CITE-seq and Cell Hashing can be performed simultaneously to generate both HTO and ADT sequencing libraries from the same cell. For example, see Satija et al., 2018.

In the study, PBMCs from different donors were independently stained with one of a set of HTO-conjugated antibody pools and a pool of seven immunophenotypic markers for CITE-seq. HTO and ADT oligonucleotides were spiked into the cDNA amplification PCR, and cDNA was amplified according to the standard 10x Single Cell 3′ v2 protocol.

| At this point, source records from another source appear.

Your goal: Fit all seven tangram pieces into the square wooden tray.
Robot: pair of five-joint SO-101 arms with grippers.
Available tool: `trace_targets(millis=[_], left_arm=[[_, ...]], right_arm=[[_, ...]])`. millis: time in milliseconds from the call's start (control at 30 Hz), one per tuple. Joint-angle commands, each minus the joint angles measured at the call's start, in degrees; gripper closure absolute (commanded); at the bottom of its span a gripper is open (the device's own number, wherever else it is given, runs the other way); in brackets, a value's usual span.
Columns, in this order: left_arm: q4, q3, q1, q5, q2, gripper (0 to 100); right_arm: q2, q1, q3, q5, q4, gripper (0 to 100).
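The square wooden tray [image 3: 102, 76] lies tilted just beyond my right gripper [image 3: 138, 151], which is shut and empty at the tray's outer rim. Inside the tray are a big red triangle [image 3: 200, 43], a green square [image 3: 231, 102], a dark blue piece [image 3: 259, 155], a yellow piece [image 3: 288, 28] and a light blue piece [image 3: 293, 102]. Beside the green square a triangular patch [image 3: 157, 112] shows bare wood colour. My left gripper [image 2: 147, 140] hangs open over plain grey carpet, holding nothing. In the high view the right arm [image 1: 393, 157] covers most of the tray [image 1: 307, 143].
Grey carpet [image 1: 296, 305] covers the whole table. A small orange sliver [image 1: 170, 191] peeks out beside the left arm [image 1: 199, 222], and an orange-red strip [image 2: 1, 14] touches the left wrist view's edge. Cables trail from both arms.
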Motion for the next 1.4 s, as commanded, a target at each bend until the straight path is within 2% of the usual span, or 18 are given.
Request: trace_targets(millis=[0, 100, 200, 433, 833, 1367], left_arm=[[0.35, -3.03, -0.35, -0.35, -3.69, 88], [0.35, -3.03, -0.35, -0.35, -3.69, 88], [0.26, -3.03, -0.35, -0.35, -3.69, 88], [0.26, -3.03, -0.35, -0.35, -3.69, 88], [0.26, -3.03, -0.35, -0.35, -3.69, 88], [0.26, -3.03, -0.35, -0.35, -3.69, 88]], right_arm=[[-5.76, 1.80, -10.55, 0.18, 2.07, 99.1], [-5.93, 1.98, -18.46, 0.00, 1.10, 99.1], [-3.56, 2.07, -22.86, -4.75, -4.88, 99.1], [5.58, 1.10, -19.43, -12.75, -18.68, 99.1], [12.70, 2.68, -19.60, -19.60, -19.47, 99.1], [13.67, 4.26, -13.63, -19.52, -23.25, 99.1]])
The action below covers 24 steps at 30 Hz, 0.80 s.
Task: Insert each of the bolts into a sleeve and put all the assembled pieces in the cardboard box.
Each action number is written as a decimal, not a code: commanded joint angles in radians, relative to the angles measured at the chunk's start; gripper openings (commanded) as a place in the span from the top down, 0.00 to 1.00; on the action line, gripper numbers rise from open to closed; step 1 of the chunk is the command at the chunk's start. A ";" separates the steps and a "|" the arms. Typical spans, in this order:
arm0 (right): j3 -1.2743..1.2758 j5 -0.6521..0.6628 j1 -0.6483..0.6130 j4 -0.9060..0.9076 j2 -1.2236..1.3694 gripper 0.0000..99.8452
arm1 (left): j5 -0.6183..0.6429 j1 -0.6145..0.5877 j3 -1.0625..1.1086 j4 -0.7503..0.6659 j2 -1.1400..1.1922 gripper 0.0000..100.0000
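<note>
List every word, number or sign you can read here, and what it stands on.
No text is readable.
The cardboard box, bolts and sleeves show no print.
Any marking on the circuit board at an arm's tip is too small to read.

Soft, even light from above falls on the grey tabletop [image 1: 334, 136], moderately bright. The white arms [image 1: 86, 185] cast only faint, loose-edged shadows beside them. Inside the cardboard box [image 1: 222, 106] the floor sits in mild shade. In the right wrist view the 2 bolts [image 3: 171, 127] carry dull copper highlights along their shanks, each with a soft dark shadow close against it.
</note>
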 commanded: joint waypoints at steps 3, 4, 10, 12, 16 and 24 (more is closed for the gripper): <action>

Following PCR, cDNA derived from cellular mRNAs was sepafrated from the ADT- and HTO- containing fraction, according to transcript size. The cDNA fraction was then processed as standard. Separate PCRs with distinct primers were set up to generate the CITE-seq ADT library and the HTO library. This enabled Hashtag Oligos (HTO), Antibody Derived Tags (ADT) and scRNA-seq libraries to be independently amplified and pooled for sequencing.

Input (other than standard scRNA-seq)

DNA-barcoded antibodies for cell staining (hashtag oligo - HTO) DNA-barcoded antibodies for cell staining (antibody serived tag - ADT)

Output

  • Raw RNA sequencing data with a cell barcode and umi barcode present in Read 1 (fastq files).

  • Gene expression matrix derived from raw RNA sequencing data.

  • Raw HTO sequencing data with an HTO barcode sequence. HTO data are mapped to a typically 10-12 bp reference HTO list separately.

  • An HTO antibody index index file which has the format “feature_barcode, feature_name”. This should include the DNA barcode sequence and the antibody name, antibody ID or multiplex HTO sample ID. The mapped barcode counts might also be included in this file. See example dataset here.

  • Raw ADT sequencing data with an ADT barcode sequence. ADT data are mapped to a typically 10-12 bp reference ADT list separately.

  • An ADT antibody index index file which has the format “feature_barcode, feature_name”. This should include the DNA barcode sequence and the antibody name, antibody ID or multiplex HTO sample ID. The mapped barcode counts might also be included in this file. See example dataset here.

  • The HTO feature data and ADT feature data might be aggregated in 1 file, in which case the “feature type” will also be included in the file (“cite-seq” or “hashtag”).